Consider the words of Jesus about wealth. We should remember that there is no consistent message in scripture which says that the rich ought to dispose of their wealth and become poor--although some should do so. Jesus directed the rich young ruler to do exactly that. There are probably many among us who ought to ask whether or not the Lord wants them to give substantially more than they are giving. But it is not the consistent message of scripture that everybody who owns things ought to give away all they have. It is, however. the consistent message of scripture (and we see it reflected in these verses) that people who have money (as well as those who don't) should stop valuing it above everything else. The Word clearly teaches that money is not as valuable as we think, that material possessions do not really amount to much.
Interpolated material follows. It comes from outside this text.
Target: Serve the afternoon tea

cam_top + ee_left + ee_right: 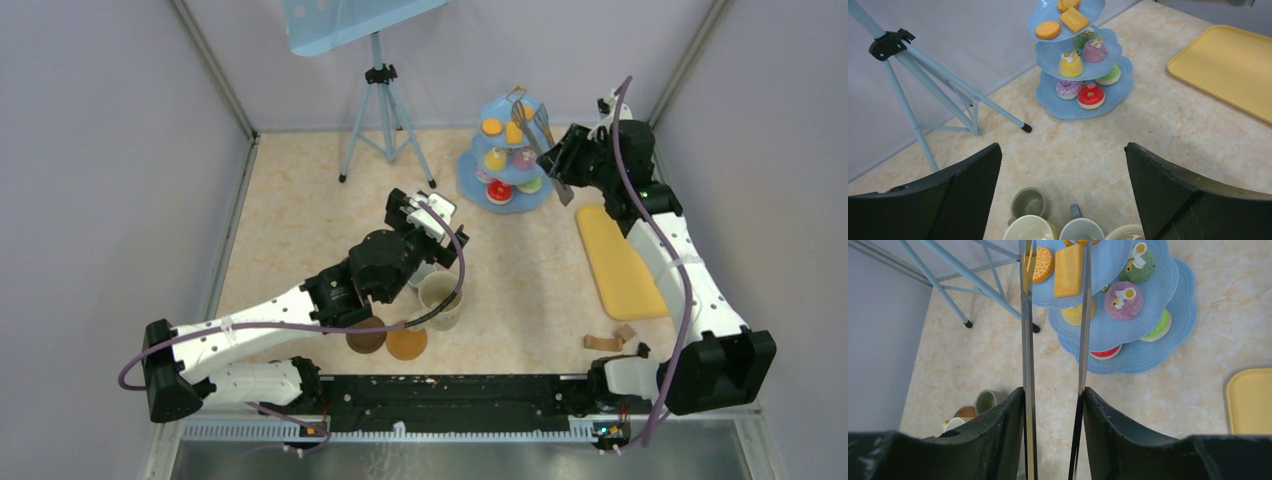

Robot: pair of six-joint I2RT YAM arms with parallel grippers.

We should stop judging ourselves and others based on how much money, income, or property we control. We should stop deriving any sense of security from whether or not we own things at present or are projecting that at some future point we will have certain possessions. We should stop loving and hoarding money. We should not live in an ostentatious manner and segregate ourselves from others based on ownership of material things. If the only people we invite to our homes are those of our own social stratum, that should cause us to question our motives. Do we segregate ourselves on the basis of money and possessions? Do we have friendships and interests that cross these artificial barriers, or are we imprisoned behind them? Are we resentful of needy people whom the Lord directs us to help, feeling they want to take something valuable away from us? Would we rather keep for ourselves what the Lord directs us to share with the needy? I believe the Lord is saying to these Laodiceans, 'You have placed too high a value on money. But money is not that important. It does not accomplish anything that will last forever.' Surely the church at Laodicea had made those mistakes. Stop giving so much weight and importance to money, is the heart of the Lord's message to them.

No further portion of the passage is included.